Exercise directions: In the data below, one line contains "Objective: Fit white" and a later one contains "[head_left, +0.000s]". Print both, with every line between them, exactly and alone.
Start of Block
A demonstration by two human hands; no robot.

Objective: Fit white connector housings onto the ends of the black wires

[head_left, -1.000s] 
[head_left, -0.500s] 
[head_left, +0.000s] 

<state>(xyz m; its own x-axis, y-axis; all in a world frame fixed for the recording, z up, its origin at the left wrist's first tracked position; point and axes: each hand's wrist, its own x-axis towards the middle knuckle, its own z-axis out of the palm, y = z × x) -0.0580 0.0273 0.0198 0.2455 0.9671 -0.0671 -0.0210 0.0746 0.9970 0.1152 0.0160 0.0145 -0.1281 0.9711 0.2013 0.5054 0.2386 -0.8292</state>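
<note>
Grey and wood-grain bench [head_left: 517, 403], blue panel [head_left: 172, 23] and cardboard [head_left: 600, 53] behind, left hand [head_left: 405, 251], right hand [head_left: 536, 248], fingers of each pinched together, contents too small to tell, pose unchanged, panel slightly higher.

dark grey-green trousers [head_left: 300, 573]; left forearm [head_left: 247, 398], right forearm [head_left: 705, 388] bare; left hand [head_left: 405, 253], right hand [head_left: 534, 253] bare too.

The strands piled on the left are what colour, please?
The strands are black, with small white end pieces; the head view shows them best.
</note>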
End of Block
Solution to this exercise:
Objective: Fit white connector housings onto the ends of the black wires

[head_left, -1.000s] 
[head_left, -0.500s] 
[head_left, +0.000s] 

Now the exercise is complete.